I still only have my paper driving licence with no photo! When I was 18 over there and presented the licence as ID to get into a music venue, it totally bamboozled the doormen, and they stamped my hand so I could buy alcohol, even though it plainly stated my DOB on it. I didn’t put them right :smiley:

I completely believe you. I didn’t believe the comments of the poster I quoted, hence my reply to him/her.

Here’s an interesting and bizarre phenomenon I’ve encountered several times at different stores: I go up to the counter with some beer or wine or liquor, they ring it up and give me the total without asking for ID, but if I then ask for cigarettes, THEN they want to see ID.

I got my first passport on the basis of my mother and a birth certificate. I was 5 years old. She didn’t want to have me put on her passport, or my dad’s passport. I do know that I used that passport to get my second passport, and I used my second passport to get my learner’s permit for NY, and my third passport.
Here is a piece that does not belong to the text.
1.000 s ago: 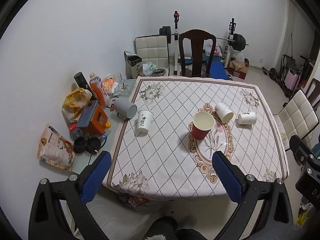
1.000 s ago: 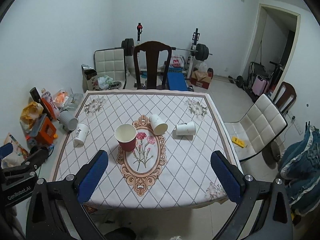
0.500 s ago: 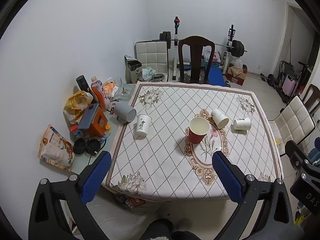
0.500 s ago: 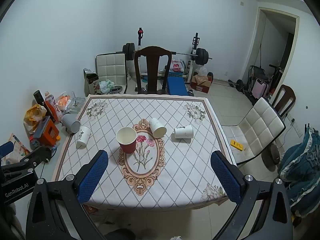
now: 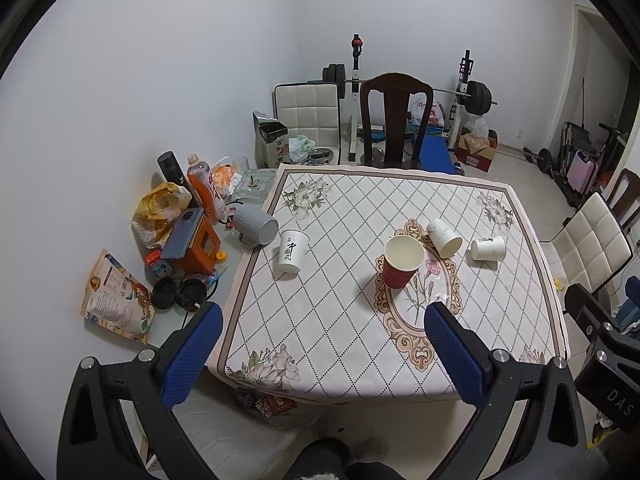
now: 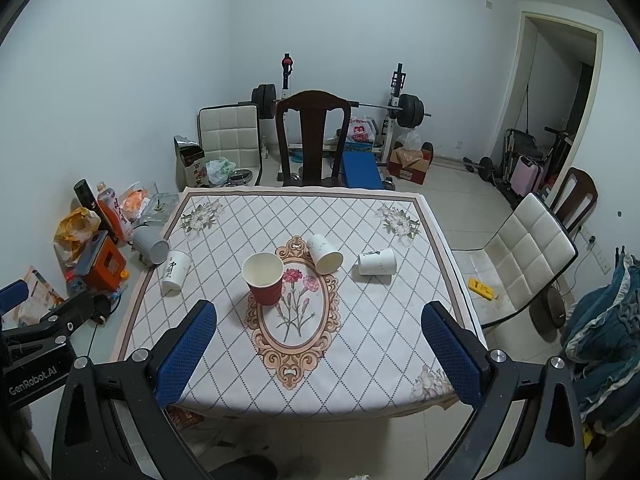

I do remember when I got my second passport, they were still accepting a birth certificate and a parent or guardian’s word that you were that kid.

That’s ridiculous. Where you live is irrelevant. One needs a birth certificate to get a passport, and the issue at stake here is one’s age, not one’s place of residence.
So for age documentation purposes, a passport should trump all other forms of ID, since birth certificates do not come with photos, (which would be stupid anyway, since we don’t look like infants anymore).